Later, the rising popularity of disco put pressure on us free-form dancers to, once again, take a partner in dance position and execute rehearsed and exact steps out on the floor. I took a pass.
• Contras and squares. When you marry a fan of folk dancing, sooner or later you’re going to find yourself at a contradance or square dance. The music sure is sweet but you’re not allowed to sit off to the side and listen to it. You’re there to dance, so, up on your feet everybody! Nor are you allowed to rely on your more experienced partner; in the course of the evening, the caller will invite you, not to say pressure you, to “now thank this partner and go find another one.” Yikes! They said this was supposed to be fun!

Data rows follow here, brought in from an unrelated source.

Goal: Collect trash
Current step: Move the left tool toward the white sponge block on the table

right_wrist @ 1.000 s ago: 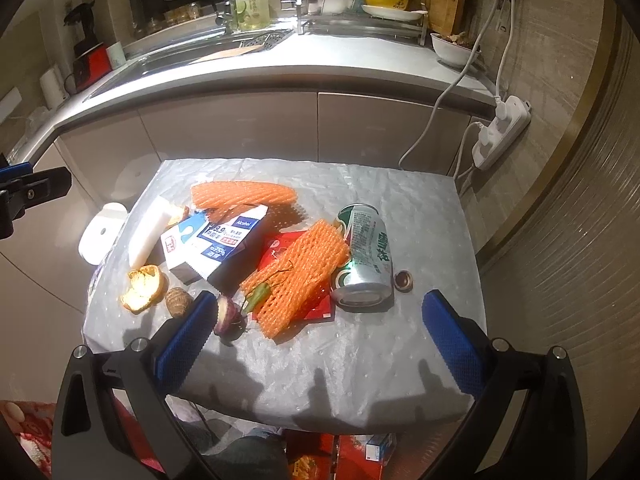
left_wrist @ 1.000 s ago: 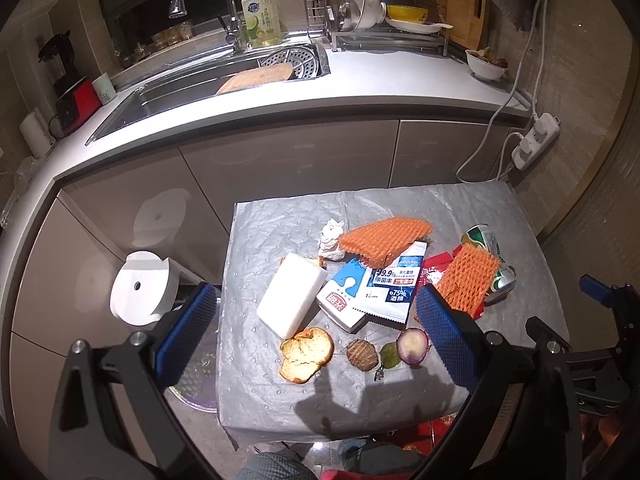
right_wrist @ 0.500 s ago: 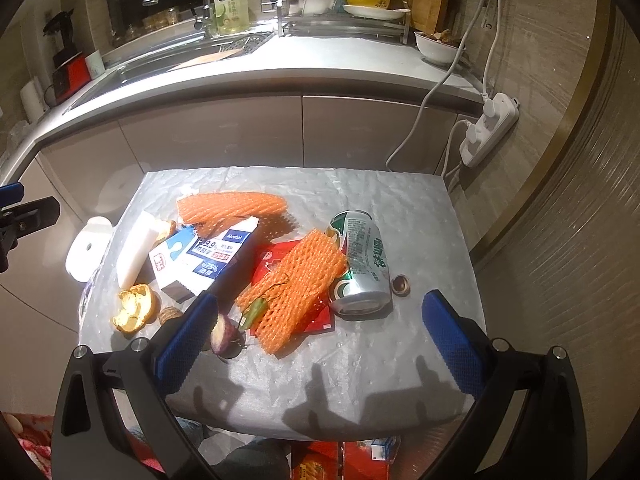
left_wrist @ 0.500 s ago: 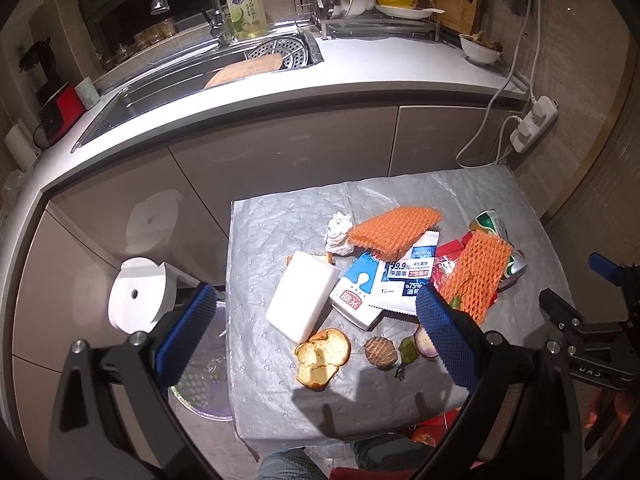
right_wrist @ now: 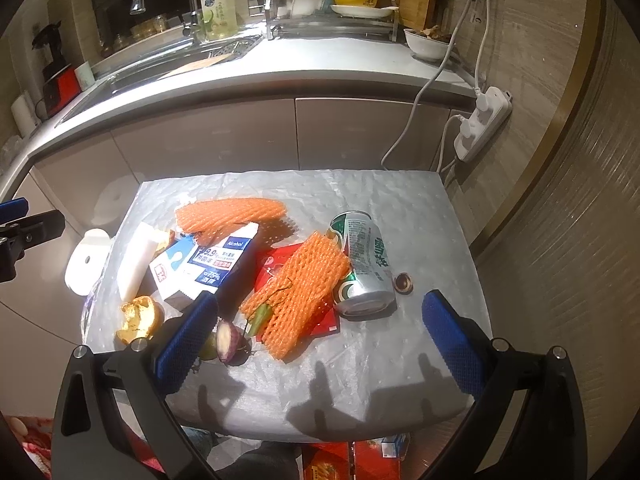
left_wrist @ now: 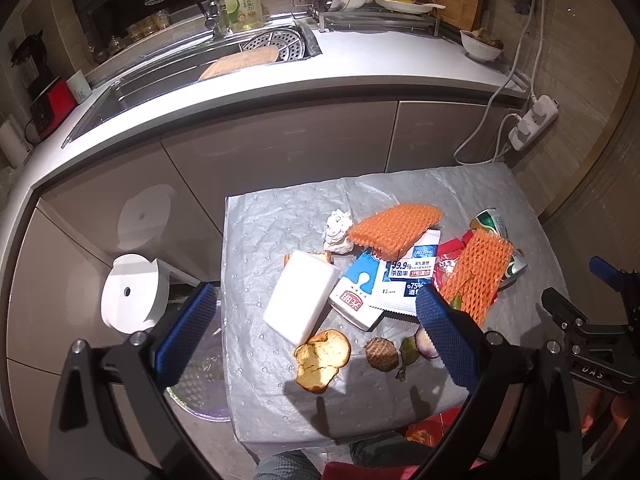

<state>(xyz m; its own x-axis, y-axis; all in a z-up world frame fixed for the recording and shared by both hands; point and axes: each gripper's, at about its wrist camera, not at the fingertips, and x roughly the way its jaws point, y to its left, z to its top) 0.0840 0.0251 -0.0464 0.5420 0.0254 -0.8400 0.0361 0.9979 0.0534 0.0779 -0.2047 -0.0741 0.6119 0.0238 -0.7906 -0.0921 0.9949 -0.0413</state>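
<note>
Both tools (left_wrist: 316, 336) (right_wrist: 316, 336) gape empty above a dented green can (right_wrist: 364, 260) lying sideways among scraps

Both grippers hover with their blue-padded fingers spread wide and nothing between them. The left gripper (left_wrist: 316, 336) sits to the left, the right gripper (right_wrist: 320, 340) beside it, well apart.
</note>
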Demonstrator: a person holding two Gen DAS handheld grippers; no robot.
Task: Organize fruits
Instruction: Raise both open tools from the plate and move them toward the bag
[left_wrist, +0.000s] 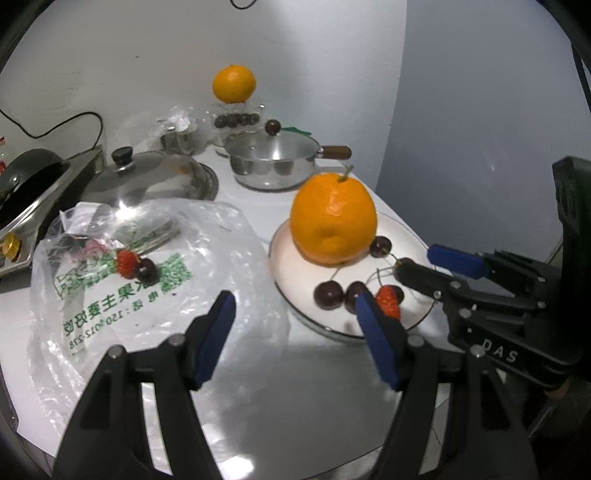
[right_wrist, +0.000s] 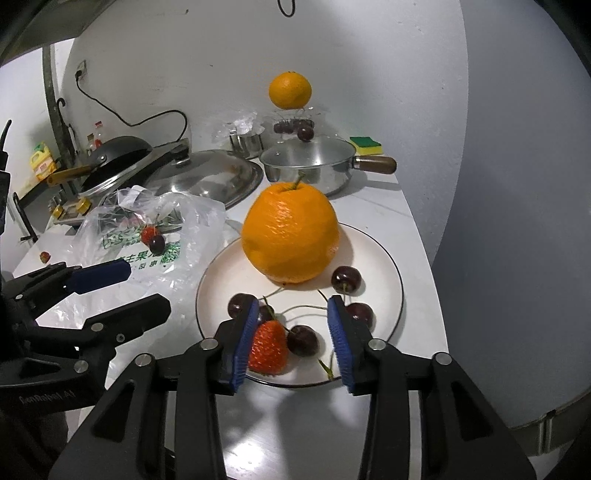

In a contradance, all the available dancers pair up, with the individuals in each pair facing each another, forming two long straight lines down the length of the hall. The music starts, the caller calls, and the convolutions ensue. The patterns of the choreography repeat, and are fashioned so that a couple will end up traveling the length of the set to its bottom, where the two dancers trade places and get ready to enjoy the dance anew, now from the point of view of traveling up the set. Got it? The caller stops giving detailed directions after a few minutes, and the dance goes off on its own like a living thing. Beautiful! But: in the event of a misstep, contradances are difficult to stop and reset. If you, the easily-flustered beginning contradancer, turn left, say, instead of right, or forget to cross over, or happen to sneeze and lose a beat or two, not only are you lost, but so is the whole set you’re in, and the lines crumble. Embarrassing!
That’s why I will always prefer a square over a contra. In a square dance, the four couples that make up each square, though they may go through all kinds of steps of varying complexity, will always wind up back where they started. So if anyone gets lost, the square can regroup and start over within a few measures of music. Safety dance!
Need I add that no adventures in dancing such as these will be happening this week, or this month, or possibly at all, this pandemic year. Aside from taking lessons online, or practicing at home with or without family members, or watching performances on TV or other devices, dancing has ceased. This is remarkable.